# Drawing Conclusions Using Query

Q1: Do wines with higher alcoholic content receive better ratings?
To answer this question, use query to create two groups of wine samples:

    1. Low alcohol (samples with an alcohol content less than the median)
    2. High alcohol (alcohol content greater than or equal to the median)
Then, find the mean quality rating of each group.

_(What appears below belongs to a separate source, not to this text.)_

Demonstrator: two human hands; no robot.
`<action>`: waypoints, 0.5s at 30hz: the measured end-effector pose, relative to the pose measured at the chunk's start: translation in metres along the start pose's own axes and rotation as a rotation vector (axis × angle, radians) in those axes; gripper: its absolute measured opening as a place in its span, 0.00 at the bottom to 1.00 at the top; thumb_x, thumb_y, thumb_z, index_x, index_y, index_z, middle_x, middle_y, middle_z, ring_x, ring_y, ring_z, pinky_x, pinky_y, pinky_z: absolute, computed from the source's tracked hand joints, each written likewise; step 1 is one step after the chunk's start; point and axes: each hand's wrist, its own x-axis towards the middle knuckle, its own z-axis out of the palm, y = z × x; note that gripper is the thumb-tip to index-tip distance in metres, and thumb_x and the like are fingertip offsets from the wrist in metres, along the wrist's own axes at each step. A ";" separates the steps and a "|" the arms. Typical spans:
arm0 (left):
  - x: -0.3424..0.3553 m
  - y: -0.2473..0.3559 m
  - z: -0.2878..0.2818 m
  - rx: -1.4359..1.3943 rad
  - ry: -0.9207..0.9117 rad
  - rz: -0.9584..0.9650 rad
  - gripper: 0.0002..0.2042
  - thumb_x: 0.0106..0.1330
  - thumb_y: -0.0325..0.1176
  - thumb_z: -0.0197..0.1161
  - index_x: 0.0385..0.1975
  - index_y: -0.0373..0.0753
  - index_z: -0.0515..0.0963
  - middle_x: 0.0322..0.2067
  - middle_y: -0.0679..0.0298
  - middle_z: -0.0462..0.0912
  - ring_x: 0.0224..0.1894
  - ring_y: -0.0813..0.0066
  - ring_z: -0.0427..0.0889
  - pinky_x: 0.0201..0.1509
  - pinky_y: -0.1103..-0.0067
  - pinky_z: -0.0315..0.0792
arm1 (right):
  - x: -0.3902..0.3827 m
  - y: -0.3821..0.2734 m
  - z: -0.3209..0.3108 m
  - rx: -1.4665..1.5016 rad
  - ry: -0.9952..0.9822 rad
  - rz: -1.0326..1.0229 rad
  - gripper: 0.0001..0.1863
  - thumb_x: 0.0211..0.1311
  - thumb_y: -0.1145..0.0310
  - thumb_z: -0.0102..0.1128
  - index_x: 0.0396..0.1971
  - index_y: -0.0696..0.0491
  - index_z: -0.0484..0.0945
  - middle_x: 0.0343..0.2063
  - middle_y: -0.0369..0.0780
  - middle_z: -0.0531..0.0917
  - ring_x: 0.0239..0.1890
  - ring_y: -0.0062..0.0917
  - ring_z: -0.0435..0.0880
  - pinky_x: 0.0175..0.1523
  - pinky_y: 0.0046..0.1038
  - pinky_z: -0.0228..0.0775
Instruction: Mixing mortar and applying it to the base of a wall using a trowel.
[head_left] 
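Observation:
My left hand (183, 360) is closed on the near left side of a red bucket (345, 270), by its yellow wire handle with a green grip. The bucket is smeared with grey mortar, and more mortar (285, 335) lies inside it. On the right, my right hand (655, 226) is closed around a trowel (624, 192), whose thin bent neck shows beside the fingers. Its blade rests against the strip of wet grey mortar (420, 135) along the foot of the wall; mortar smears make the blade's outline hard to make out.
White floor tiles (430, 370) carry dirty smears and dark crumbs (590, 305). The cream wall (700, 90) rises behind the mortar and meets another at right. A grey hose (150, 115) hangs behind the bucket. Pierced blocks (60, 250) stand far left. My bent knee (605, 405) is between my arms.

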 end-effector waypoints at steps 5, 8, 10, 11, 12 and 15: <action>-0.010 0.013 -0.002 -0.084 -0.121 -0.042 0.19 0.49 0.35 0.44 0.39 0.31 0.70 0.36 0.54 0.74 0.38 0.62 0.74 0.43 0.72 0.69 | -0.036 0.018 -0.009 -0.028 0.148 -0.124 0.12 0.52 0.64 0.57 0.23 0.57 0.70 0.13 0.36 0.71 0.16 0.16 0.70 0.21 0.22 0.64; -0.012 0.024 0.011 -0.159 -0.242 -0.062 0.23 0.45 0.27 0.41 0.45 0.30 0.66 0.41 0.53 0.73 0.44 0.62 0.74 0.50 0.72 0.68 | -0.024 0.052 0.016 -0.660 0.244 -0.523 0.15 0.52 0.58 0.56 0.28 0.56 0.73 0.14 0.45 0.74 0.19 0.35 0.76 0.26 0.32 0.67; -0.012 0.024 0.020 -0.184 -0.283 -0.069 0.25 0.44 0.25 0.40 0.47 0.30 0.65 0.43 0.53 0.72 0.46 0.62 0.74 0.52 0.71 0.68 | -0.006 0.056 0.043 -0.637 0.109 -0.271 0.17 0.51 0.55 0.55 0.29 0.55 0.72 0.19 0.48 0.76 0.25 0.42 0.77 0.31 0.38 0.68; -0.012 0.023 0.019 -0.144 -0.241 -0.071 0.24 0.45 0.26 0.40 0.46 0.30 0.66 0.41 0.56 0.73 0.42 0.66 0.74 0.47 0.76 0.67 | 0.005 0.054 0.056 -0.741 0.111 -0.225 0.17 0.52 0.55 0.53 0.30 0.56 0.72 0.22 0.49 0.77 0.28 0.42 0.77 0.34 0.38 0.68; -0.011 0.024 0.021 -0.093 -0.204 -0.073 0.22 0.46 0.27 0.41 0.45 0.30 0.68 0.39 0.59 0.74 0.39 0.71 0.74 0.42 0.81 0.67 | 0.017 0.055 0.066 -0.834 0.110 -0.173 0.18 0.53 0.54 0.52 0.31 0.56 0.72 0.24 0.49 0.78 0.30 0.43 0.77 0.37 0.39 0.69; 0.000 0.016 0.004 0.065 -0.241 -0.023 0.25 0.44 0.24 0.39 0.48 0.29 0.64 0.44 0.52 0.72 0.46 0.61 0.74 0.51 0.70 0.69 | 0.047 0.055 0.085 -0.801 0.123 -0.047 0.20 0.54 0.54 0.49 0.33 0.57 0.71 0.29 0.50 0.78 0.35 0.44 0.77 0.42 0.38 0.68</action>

Q2: Do sweeter wines (more residual sugar) receive better ratings?
Similarly, use the median to split the samples into two groups by residual sugar and find the mean quality rating of each group.

In [1]:
import pandas as pd

# Load 'winequality_edited.csv,' a file you previously created

df = pd.read_csv('winequality_edited.csv')
df.head()

Unnamed: 0,fixed_acidity,volatile_acidity,citric_acid,residual_sugar,chlorides,free_sulfur_dioxide,total_sulfur_dioxide,density,pH,sulphates,alcohol,quality,color,acidity_levels
0,7.0,0.27,0.36,20.7,0.045,45.0,170.0,1.001,3.0,0.45,8.8,6,white,25%
1,6.3,0.3,0.34,1.6,0.049,14.0,132.0,0.994,3.3,0.49,9.5,6,white,75%
2,8.1,0.28,0.4,6.9,0.05,30.0,97.0,0.9951,3.26,0.44,10.1,6,white,75%
3,7.2,0.23,0.32,8.5,0.058,47.0,186.0,0.9956,3.19,0.4,9.9,6,white,50%
4,7.2,0.23,0.32,8.5,0.058,47.0,186.0,0.9956,3.19,0.4,9.9,6,white,50%


### Do wines with higher alcoholic content receive better ratings?

In [2]:
# get the median amount of alcohol content
med_alcohol = df['alcohol'].median()
med_alcohol

10.300000000000001

In [3]:
# select samples with alcohol content less than the median
low_alcohol = df.query('alcohol < {}'.format(med_alcohol))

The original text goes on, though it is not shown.